What you have to do ▸ Say how many lines in the data below contain the word "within", and give no other text.

Extracted entries ▸
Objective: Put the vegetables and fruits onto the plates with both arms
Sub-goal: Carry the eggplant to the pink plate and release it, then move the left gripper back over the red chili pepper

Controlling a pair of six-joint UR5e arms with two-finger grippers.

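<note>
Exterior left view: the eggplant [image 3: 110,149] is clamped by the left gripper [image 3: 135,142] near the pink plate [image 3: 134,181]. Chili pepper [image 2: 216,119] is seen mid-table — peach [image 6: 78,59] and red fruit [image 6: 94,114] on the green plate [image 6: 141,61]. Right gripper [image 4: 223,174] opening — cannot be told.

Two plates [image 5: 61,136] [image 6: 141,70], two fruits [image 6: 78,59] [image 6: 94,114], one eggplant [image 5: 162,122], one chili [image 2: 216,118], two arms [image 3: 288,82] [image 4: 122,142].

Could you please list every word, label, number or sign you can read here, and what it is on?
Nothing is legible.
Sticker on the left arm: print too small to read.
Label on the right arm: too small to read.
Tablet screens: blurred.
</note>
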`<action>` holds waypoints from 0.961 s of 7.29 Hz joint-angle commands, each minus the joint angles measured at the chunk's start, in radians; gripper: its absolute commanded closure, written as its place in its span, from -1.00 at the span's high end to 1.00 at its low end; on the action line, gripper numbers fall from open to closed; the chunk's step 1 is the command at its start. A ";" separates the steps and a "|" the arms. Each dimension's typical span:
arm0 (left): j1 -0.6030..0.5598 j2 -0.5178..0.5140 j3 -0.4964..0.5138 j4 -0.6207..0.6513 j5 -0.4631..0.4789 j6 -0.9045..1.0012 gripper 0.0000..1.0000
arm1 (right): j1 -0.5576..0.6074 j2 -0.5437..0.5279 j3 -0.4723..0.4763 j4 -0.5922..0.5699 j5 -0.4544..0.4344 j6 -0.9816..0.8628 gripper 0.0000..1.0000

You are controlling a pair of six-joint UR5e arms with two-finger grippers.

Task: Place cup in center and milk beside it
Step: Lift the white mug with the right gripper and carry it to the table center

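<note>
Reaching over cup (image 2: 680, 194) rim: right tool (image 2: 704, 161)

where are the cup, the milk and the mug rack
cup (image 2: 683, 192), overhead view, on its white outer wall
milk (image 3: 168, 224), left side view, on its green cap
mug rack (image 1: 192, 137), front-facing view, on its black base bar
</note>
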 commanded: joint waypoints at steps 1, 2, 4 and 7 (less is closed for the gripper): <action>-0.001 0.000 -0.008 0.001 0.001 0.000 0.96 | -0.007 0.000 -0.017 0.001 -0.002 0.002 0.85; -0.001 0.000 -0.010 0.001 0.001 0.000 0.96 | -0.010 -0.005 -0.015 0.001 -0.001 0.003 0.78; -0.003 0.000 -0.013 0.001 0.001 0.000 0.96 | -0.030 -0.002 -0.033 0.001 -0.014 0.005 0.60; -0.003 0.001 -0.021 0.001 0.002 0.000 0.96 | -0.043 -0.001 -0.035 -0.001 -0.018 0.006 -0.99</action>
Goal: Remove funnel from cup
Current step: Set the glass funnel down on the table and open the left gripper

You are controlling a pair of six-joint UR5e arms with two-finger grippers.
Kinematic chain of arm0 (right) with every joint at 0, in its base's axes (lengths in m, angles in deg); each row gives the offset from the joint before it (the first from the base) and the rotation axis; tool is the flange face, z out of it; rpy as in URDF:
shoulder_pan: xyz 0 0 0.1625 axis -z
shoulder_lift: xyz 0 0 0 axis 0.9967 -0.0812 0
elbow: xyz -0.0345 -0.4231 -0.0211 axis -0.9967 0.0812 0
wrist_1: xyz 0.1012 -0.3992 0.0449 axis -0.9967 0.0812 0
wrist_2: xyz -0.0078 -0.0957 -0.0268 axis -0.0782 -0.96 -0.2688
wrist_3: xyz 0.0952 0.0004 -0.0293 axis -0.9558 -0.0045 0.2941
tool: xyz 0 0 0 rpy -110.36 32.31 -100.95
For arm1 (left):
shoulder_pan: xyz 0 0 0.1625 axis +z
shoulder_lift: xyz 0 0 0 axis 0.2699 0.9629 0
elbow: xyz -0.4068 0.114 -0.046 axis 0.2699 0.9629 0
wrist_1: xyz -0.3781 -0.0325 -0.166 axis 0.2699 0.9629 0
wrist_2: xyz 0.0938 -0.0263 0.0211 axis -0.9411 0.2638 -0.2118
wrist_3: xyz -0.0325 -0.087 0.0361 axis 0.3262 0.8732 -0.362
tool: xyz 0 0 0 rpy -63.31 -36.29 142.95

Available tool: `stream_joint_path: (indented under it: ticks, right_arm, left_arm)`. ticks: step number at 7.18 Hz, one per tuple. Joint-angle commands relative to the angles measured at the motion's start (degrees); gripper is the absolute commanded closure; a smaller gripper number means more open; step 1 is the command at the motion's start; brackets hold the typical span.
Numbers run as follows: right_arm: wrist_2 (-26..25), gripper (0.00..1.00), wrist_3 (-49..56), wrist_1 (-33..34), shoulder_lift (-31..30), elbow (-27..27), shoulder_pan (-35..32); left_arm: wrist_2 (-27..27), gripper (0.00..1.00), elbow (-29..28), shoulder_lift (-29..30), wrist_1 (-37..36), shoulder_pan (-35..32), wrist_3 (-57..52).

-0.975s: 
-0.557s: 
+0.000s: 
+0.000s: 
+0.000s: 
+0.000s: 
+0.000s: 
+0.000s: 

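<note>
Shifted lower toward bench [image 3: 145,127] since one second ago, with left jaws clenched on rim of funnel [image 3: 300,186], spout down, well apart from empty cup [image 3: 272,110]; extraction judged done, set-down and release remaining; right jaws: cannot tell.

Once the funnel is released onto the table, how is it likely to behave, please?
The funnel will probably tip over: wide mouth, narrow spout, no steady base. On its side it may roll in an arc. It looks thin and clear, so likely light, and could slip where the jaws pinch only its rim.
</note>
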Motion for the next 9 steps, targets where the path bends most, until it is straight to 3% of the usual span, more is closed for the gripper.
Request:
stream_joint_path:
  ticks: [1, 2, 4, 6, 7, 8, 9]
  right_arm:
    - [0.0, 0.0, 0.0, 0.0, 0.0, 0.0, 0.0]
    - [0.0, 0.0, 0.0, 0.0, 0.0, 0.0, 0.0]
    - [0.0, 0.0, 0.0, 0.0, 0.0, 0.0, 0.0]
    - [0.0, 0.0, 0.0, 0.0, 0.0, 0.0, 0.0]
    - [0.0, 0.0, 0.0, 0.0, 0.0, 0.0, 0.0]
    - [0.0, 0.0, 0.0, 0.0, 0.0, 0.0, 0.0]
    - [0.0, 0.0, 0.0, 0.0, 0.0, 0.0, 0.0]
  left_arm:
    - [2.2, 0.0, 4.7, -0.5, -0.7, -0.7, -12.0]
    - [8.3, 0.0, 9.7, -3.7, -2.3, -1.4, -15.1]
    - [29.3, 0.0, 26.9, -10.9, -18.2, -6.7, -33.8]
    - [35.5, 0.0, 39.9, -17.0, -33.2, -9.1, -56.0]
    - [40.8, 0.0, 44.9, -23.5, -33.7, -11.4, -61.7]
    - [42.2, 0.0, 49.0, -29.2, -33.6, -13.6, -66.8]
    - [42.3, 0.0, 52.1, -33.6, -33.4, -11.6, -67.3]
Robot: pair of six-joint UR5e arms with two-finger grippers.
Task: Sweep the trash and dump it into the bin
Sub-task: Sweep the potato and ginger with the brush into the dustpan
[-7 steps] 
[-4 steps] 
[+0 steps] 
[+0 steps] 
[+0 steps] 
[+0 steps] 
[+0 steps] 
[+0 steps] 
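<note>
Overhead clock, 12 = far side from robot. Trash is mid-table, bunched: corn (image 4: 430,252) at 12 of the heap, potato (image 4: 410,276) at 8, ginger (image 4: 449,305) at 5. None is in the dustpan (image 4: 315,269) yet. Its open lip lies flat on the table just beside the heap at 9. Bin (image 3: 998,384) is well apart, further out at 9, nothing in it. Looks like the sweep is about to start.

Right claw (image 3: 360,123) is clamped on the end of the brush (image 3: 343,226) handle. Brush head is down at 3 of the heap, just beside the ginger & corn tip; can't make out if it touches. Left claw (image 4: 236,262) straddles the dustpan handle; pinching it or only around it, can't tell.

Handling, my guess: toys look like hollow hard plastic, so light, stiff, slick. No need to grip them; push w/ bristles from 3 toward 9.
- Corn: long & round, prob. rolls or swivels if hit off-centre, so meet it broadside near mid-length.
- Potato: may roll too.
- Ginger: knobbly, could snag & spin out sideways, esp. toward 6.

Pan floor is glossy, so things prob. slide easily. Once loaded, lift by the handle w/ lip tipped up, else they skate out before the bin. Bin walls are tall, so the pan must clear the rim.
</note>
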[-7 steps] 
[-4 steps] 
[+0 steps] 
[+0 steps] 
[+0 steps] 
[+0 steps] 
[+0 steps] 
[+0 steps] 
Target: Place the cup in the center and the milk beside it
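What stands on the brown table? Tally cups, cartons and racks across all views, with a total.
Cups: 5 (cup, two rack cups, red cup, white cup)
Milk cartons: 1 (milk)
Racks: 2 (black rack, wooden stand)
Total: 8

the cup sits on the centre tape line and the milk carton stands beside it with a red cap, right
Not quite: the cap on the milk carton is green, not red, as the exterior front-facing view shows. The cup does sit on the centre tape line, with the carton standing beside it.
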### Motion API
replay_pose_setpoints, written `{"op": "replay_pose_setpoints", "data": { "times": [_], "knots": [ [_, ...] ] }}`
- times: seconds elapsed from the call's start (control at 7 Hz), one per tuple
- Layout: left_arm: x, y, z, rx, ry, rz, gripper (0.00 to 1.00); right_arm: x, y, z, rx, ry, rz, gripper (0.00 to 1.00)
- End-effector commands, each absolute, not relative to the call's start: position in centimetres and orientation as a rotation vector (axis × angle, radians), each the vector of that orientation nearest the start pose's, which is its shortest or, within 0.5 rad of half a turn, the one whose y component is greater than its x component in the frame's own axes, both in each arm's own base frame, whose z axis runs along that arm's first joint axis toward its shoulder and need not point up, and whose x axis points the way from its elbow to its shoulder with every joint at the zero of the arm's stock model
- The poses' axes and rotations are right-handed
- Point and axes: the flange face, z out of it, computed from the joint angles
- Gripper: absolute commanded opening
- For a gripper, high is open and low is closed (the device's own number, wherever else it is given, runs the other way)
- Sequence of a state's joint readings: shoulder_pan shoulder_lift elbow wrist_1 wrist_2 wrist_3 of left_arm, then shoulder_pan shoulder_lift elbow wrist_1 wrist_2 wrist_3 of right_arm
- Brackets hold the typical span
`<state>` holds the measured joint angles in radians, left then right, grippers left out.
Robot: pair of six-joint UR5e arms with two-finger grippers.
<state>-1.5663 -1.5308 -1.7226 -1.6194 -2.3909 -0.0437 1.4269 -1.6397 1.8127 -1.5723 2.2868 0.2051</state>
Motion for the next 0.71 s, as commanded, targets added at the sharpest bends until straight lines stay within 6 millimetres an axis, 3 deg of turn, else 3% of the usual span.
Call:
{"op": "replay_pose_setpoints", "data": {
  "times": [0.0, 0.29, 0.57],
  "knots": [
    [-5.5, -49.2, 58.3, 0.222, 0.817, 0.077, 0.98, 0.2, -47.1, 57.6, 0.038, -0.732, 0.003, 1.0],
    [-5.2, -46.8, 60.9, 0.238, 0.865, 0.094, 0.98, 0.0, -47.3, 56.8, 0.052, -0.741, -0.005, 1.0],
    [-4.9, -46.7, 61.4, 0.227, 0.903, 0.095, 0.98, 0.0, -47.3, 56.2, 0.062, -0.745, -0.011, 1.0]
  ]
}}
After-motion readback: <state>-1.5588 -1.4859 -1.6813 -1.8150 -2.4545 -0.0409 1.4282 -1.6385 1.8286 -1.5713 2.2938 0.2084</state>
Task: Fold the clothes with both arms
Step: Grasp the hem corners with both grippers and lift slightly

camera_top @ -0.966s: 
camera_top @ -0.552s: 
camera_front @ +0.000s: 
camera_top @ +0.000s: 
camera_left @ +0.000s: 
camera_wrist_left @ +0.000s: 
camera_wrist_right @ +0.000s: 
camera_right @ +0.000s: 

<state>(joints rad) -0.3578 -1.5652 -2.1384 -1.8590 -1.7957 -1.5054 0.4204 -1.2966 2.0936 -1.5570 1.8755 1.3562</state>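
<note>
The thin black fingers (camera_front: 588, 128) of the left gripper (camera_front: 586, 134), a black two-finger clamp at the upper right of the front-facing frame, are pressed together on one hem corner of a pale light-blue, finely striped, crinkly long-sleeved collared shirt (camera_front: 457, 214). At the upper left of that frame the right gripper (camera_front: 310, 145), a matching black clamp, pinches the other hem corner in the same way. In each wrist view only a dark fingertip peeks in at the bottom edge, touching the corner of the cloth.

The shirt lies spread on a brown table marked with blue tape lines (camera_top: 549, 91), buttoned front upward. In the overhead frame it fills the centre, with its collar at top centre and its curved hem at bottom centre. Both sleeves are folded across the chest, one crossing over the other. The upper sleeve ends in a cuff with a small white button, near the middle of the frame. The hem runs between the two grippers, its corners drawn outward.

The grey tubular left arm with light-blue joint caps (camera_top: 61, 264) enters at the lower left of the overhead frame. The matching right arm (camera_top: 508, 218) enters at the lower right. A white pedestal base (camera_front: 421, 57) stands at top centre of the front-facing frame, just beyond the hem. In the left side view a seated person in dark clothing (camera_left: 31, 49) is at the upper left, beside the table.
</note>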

Response ▸ 2